My artwork explores the power dynamics in a public space. As an installation artist who works primarily in public spaces, I’m often confronted with complex layers of public audience. To me, the term “public” is an oxymoron, because instead of meaning a space that "belongs to everyone", it actually serves the dominant culture. The question of who constitutes the dominant and which groups of people does the term “public” really serve, are pertinent inquiries in my art practice.
Based on certain foundation theories such as the study of Jeremy Bentham’s Panopticon and Foucault’s Discipline and Punish, I believe architecture is a tool that shapes social behaviour in the masses. A kind of social reform, if you will, as seen in the 18th century urban planners like Hauasmen’s Paris. Architecture and spatial design is not innocent. Instead it masks layered power structures.
“Henri Lefebvre studied urban space and Foucault's interpretation of the panopticon prison, arriving at the conclusion that spatiality is a social phenomenon”
My art installations may differ in form, however they are connected in principle. They are site-specific, explorations in materiality and buildability and it has notions of creating a temporary “place”. I consider my art installation as tools to reveal the invisible site forces that exist on that space. The interactions created within the artwork is to contrast the existing behaviour of the audience on site. For example, if the site is normally a space where people pass by, like a corridor or hallway, my art installation would turn it into a meeting place, where the people would spend time talking to other people.
Recently, my interests have been towards this exploration of feminine spaces versus masculine spaces. Questions such as “does space have a gender?” and if public spaces encourage social inequality are critical issues for me as an artist, at the moment.

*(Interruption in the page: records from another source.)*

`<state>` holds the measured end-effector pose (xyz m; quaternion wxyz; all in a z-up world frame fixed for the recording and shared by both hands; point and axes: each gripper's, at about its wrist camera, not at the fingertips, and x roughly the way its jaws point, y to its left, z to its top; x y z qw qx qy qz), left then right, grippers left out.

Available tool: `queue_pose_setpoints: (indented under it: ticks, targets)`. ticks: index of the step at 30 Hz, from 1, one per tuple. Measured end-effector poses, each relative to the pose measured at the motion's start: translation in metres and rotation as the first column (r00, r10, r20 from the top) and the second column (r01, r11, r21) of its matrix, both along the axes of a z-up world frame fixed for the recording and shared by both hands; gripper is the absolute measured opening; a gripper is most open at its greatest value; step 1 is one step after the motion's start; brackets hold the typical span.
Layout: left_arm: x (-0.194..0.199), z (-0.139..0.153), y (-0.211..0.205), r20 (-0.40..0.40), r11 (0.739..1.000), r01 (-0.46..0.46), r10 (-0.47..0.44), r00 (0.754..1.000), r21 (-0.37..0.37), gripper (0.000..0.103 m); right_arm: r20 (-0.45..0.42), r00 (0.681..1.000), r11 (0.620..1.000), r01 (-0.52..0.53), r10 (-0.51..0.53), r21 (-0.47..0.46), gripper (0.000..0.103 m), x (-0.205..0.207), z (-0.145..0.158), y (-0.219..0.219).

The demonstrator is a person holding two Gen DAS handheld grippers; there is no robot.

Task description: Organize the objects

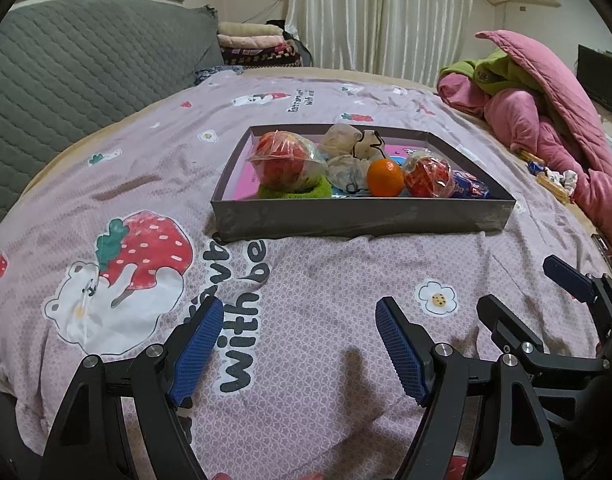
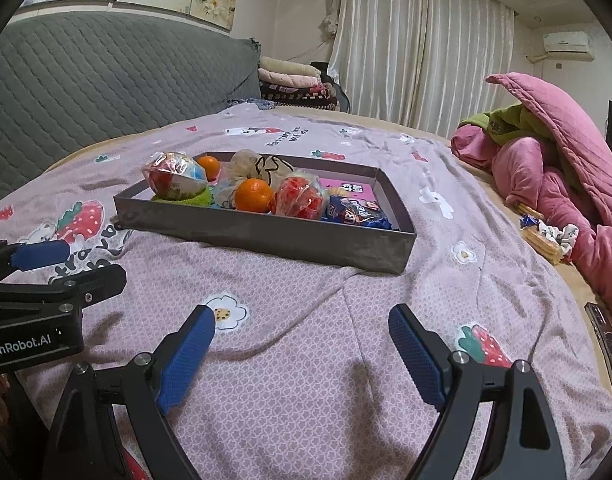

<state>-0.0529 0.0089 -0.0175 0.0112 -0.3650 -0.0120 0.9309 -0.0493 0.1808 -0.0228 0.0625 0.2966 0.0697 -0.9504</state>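
Note:
A shallow grey box (image 1: 361, 218) (image 2: 290, 240) sits on the bed. It holds an orange (image 1: 384, 178) (image 2: 253, 195), two red items wrapped in clear plastic (image 1: 284, 160) (image 2: 300, 196), pale bagged items (image 1: 347, 142), a green cloth (image 1: 296, 192) and a blue snack packet (image 2: 355, 212). A second orange (image 2: 209, 167) shows at the box's back in the right wrist view. My left gripper (image 1: 298, 312) is open and empty, over the bedspread in front of the box. My right gripper (image 2: 302, 320) is open and empty, beside the left one.
The pink strawberry bedspread (image 1: 306, 272) covers the bed. A pink and green blanket pile (image 2: 553, 168) lies at the right, with wrapped snacks and a scrunchie (image 2: 545, 236) beside it. A grey quilted headboard (image 1: 86, 72) stands at the left. A remote (image 2: 607, 344) lies at the right edge.

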Motion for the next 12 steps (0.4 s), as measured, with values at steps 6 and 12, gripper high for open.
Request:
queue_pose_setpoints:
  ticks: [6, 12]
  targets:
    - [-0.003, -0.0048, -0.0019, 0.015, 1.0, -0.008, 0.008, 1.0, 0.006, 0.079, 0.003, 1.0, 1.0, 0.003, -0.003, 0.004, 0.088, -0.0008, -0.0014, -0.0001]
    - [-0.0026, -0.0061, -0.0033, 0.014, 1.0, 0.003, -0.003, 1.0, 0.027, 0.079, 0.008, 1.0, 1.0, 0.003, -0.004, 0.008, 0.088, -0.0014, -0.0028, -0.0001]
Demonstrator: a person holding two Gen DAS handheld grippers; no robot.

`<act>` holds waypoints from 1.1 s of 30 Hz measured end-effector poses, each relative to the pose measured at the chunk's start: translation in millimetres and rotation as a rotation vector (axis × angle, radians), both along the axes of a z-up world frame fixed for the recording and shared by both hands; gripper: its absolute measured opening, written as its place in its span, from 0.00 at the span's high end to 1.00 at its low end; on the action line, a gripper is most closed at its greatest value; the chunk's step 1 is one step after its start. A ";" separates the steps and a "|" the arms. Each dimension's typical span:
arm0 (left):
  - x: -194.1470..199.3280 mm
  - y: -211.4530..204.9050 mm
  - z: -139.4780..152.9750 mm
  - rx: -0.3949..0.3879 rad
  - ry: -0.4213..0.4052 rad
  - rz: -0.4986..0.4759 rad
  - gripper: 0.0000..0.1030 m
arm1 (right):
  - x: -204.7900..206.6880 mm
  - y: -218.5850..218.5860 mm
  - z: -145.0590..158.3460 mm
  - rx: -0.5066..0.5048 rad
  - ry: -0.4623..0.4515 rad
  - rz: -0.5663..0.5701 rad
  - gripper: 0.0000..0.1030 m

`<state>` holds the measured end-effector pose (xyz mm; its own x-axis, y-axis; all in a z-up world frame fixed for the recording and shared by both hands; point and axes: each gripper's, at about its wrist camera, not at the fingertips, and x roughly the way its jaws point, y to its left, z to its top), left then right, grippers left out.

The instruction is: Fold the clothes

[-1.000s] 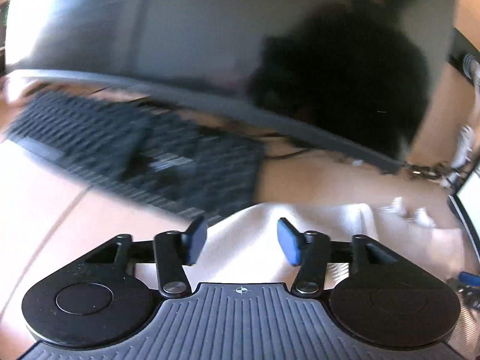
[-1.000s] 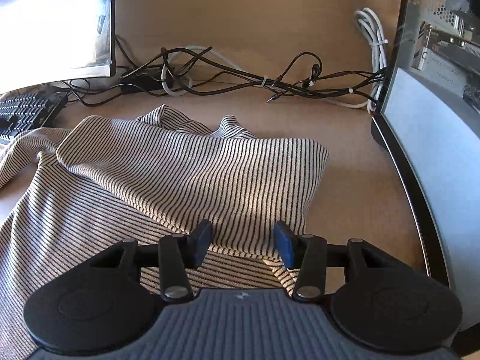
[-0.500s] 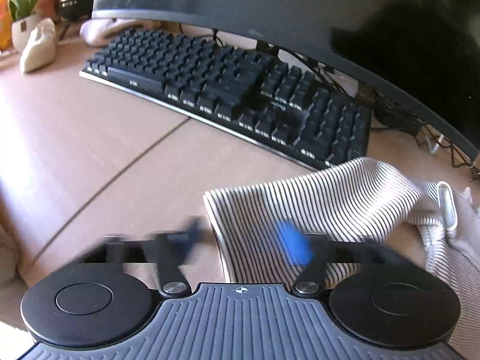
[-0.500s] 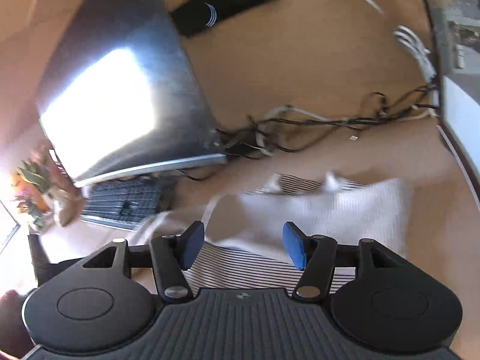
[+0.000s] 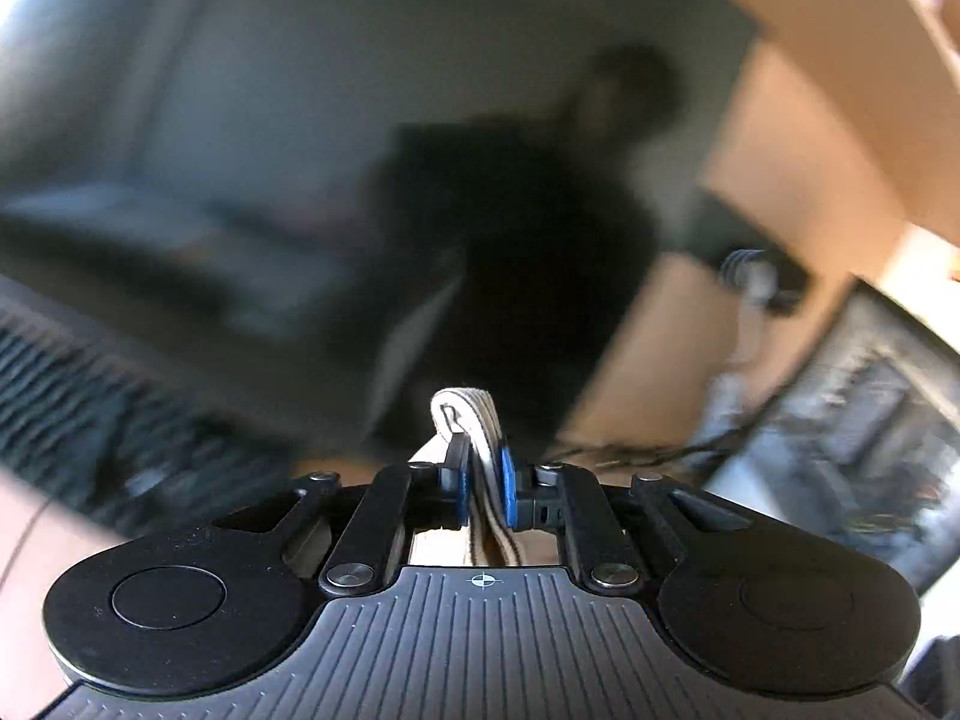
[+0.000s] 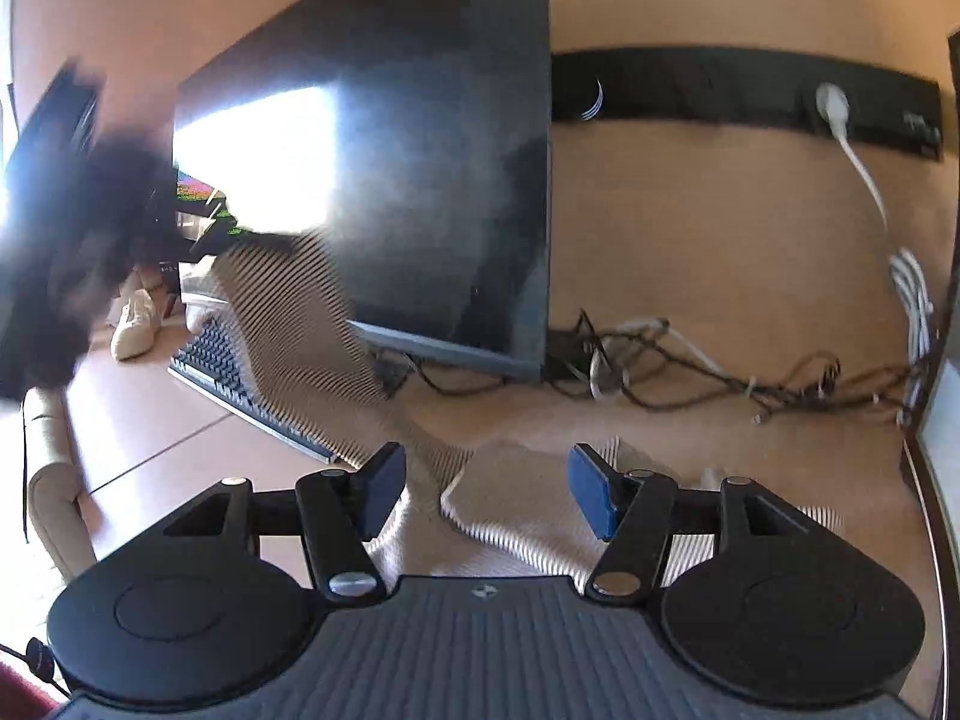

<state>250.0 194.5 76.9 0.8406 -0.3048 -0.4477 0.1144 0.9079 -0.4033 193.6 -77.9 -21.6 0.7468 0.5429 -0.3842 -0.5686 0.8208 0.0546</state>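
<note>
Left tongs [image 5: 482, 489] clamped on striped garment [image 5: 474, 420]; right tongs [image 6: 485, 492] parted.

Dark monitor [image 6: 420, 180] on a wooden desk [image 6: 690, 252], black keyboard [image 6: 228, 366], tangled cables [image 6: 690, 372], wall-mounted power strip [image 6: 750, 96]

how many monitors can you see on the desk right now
1: the monitor stands behind the keyboard, partly covered by the lifted striped garment. Others may sit outside the frame.

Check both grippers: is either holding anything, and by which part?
The left gripper is clamped on a bunched edge of the striped garment. The right gripper is open, holding nothing.
</note>
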 end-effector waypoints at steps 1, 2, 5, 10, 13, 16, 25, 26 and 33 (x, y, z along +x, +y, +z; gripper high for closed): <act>9.1 -12.7 8.6 0.006 -0.013 -0.037 0.89 | -1.1 0.7 1.5 0.000 -0.015 0.004 0.40; 17.9 -24.9 15.2 0.009 -0.018 -0.072 0.89 | -2.1 0.7 3.2 -0.001 -0.031 0.004 0.37; 37.0 -68.9 27.4 0.046 -0.039 -0.177 0.89 | -3.2 -2.7 7.9 -0.010 -0.077 -0.017 0.34; 58.2 -141.5 29.2 0.106 -0.052 -0.332 0.94 | -7.7 -28.2 4.4 0.020 -0.076 -0.096 0.29; 68.3 -180.3 29.6 0.133 -0.039 -0.409 0.94 | -11.3 -47.2 -7.6 0.041 -0.045 -0.158 0.29; 73.8 -211.8 24.4 0.148 -0.019 -0.477 0.94 | -14.2 -67.6 -20.7 0.082 0.005 -0.237 0.28; 58.3 -208.2 -16.4 0.206 0.038 -0.482 0.81 | 1.5 -98.6 -53.3 0.157 0.160 -0.393 0.29; 53.4 -202.9 -25.5 0.227 0.049 -0.465 0.65 | 6.6 -99.9 -54.9 0.153 0.173 -0.400 0.36; 2.4 -160.9 -121.0 0.288 0.173 -0.388 0.21 | 61.2 -90.3 -68.8 0.029 0.222 -0.426 0.57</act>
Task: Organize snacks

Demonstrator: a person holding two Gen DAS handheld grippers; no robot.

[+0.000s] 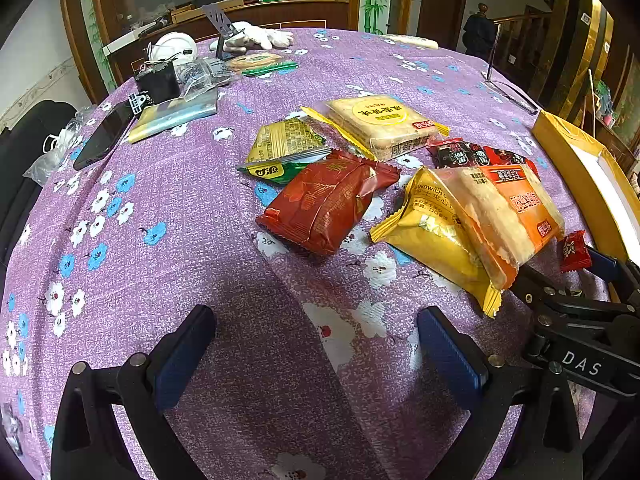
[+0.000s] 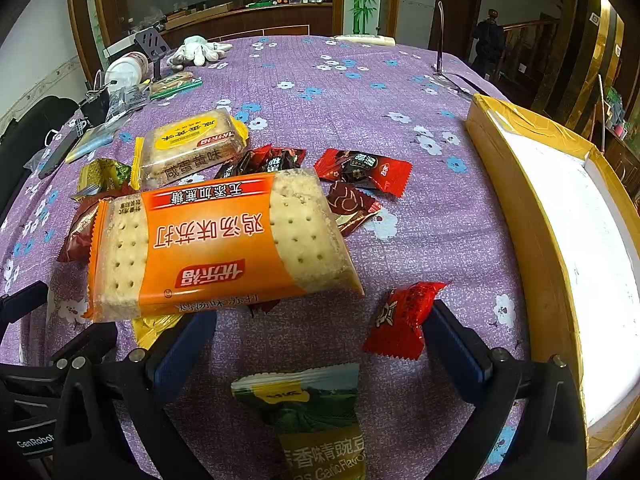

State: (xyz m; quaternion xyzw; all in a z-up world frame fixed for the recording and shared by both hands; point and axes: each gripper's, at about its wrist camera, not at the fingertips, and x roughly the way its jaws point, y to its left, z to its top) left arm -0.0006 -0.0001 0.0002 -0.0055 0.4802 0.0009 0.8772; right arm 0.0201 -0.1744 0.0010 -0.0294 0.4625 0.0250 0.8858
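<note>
While both grippers, left [image 1: 316, 356] and right [image 2: 320, 356], gape empty, snacks [image 1: 328, 204] lie left of the box [image 2: 560, 208].

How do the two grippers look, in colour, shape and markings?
Both grippers, left gripper and right gripper, have black angular frames with silver bolts and flat blue pads on the fingers. The right one, seen from the left camera, carries white letters "DAS". No sleeves or cables are visible.

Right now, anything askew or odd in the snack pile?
The orange cracker pack sits tilted, propped on the yellow pack rather than flat on the table. Nothing looks spilled or torn. Both grippers are open and empty.
</note>
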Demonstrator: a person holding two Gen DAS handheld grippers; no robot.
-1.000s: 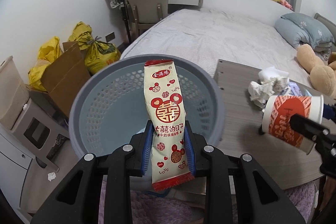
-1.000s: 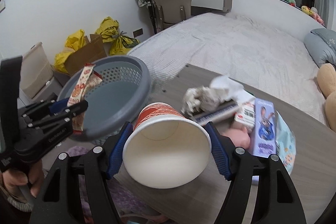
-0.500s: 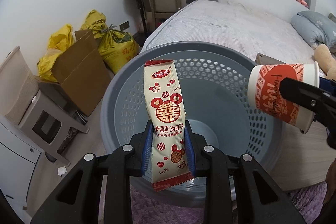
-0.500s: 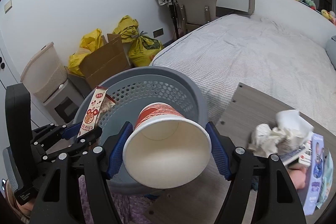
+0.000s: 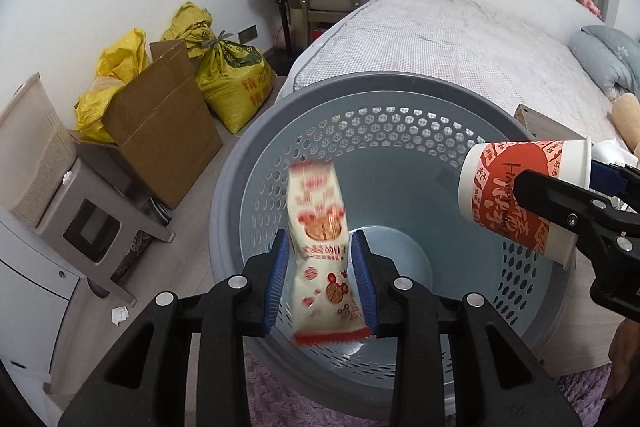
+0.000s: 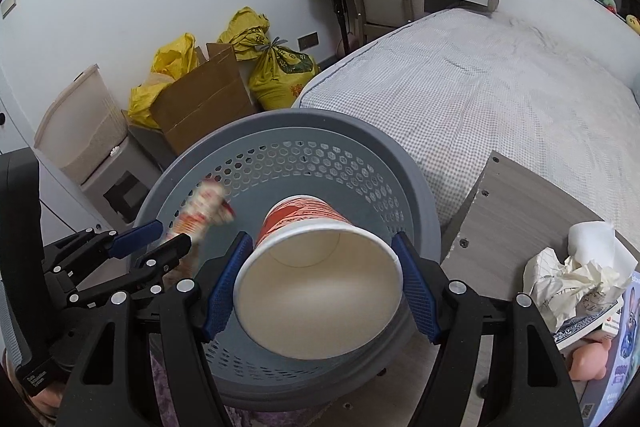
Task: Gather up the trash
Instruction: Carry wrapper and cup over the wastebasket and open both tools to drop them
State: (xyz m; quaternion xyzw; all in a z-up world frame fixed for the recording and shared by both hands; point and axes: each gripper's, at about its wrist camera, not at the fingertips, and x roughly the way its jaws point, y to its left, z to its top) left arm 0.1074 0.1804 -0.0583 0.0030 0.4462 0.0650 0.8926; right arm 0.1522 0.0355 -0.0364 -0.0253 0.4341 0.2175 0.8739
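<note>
A grey perforated basket stands on the floor beside the table; it also shows in the right wrist view. My left gripper hangs over the basket with its jaws parted; a cream and red snack wrapper is blurred and slipping down between them. The wrapper and left gripper also show in the right wrist view. My right gripper is shut on a red and white paper cup, held on its side over the basket. The cup enters the left wrist view from the right.
Crumpled paper and cartons lie on the wooden table at right. A bed is behind the basket. A cardboard box, yellow bags and a plastic bin stand at left.
Both grippers moved left over the basket. The left jaws have opened and the wrapper has begun to drop. The cup stays held.
</note>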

Trained in architecture, Suzy delved into the art scene as a festival producer for Digital Art + Culture Festival 2011/2015. Following that, Suzy became involved as a curator for art exhibitions in the Southeast Asia, Japan and Taiwan such as Media Art Kitchen and Transient Glocal. By 2015, Suzy expanded her art practice to make art installations in public spaces. Her installations are often commissioned and presented at local art festivals. In 2018, she was an artist-in-residency at Balles Artes Projects for "Namamahay" curated by Dayang Yroala in the Philippines. In 2020, Suzy's interactive sound installation "Jungle of Nusa" won the General Prize Award, where it was selected from 280 international entries. "Jungle of Nusa" was exhibited at Media Ambition Tokyo at Shibuya, Tokyo in 2020.
Suzy lives and works in Kuala Lumpur with her teenage daughter.